--- EXERCISE DATA Enclosed Below ---
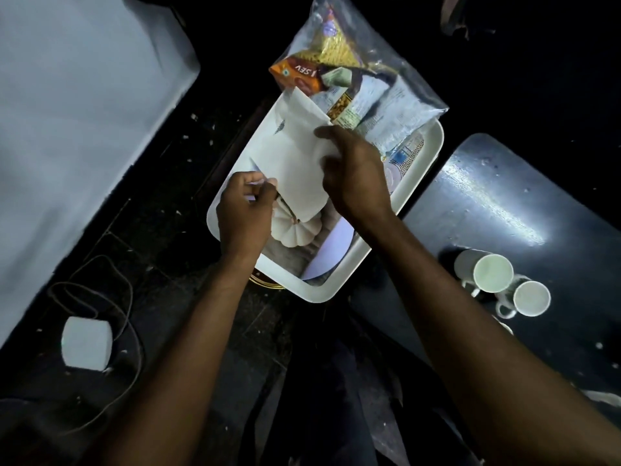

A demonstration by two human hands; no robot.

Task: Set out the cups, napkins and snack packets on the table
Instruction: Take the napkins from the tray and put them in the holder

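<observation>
A white tray (424, 163) sits in the middle with a printed picture on its floor. Over it, my right hand (356, 173) grips a white napkin (300, 163) by its right edge. My left hand (243, 210) pinches the napkin's lower left corner. A clear plastic bag (396, 105) holding several snack packets, one orange (295, 75), lies across the tray's far end. Two white cups (492, 272) (531, 297) lie on their sides on the dark table (524, 203) at the right. A third cup's rim barely shows below them.
A pale cloth-covered surface (74, 112) fills the left side. On the dark speckled floor lie a white block-shaped adapter (86, 343) and a looping cable (127, 297). My legs are below the tray.
</observation>
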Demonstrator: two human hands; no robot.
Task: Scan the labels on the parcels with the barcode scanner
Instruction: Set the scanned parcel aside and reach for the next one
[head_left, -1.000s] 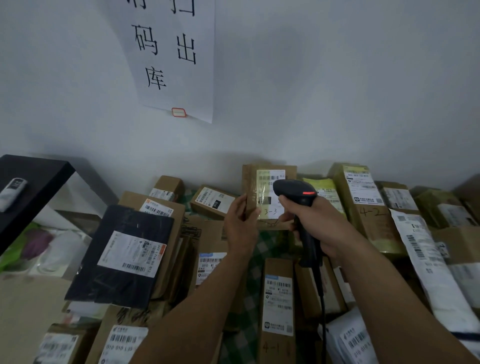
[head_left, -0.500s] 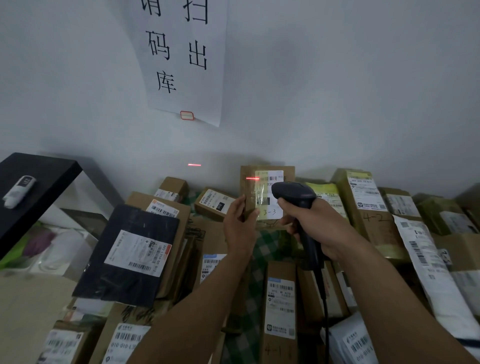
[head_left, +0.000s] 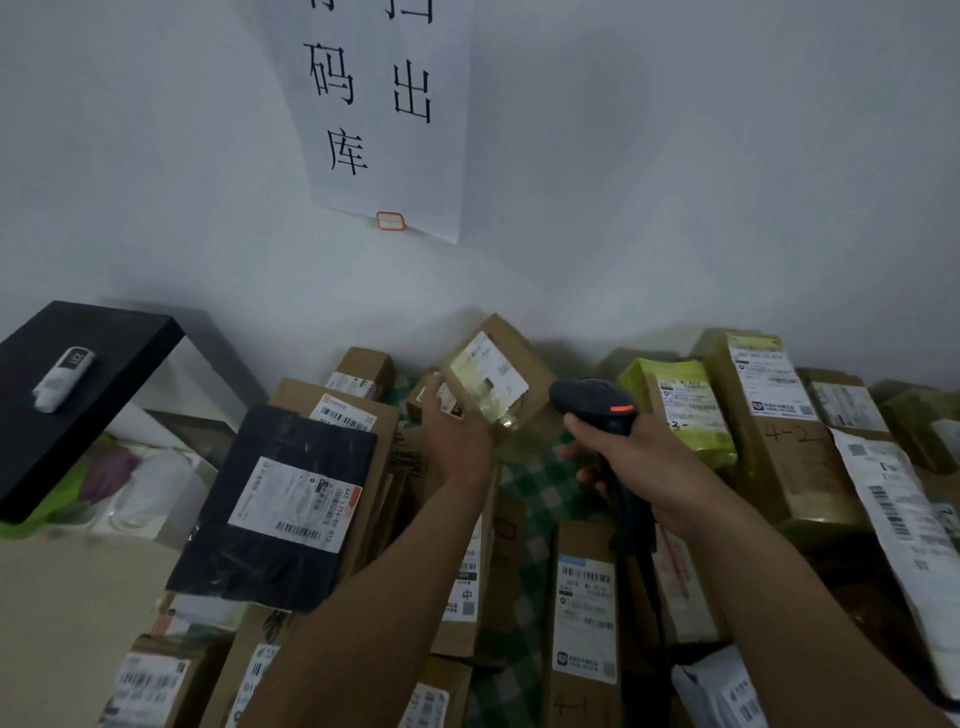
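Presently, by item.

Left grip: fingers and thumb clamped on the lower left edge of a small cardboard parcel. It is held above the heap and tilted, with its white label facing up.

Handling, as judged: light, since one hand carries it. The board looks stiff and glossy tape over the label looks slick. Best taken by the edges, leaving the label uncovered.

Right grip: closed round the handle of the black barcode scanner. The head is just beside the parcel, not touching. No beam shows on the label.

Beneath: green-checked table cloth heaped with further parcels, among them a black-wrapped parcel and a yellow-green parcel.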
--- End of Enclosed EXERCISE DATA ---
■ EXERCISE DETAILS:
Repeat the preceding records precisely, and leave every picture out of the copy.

■ ANSWER AREA:
A demonstration by two human hands; no robot.

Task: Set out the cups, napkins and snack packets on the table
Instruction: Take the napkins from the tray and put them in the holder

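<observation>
A white tray (424, 163) sits in the middle with a printed picture on its floor. Over it, my right hand (356, 173) grips a white napkin (300, 163) by its right edge. My left hand (243, 210) pinches the napkin's lower left corner. A clear plastic bag (396, 105) holding several snack packets, one orange (295, 75), lies across the tray's far end. Two white cups (492, 272) (531, 297) lie on their sides on the dark table (524, 203) at the right. A third cup's rim barely shows below them.
A pale cloth-covered surface (74, 112) fills the left side. On the dark speckled floor lie a white block-shaped adapter (86, 343) and a looping cable (127, 297). My legs are below the tray.
</observation>
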Demonstrator: two human hands; no robot.
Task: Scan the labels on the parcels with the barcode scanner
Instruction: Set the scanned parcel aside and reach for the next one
[head_left, -1.000s] 
[head_left, -0.500s] 
[head_left, +0.000s] 
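Presently, by item.

Left grip: fingers and thumb clamped on the lower left edge of a small cardboard parcel. It is held above the heap and tilted, with its white label facing up.

Handling, as judged: light, since one hand carries it. The board looks stiff and glossy tape over the label looks slick. Best taken by the edges, leaving the label uncovered.

Right grip: closed round the handle of the black barcode scanner. The head is just beside the parcel, not touching. No beam shows on the label.

Beneath: green-checked table cloth heaped with further parcels, among them a black-wrapped parcel and a yellow-green parcel.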

Nothing further belongs to this answer.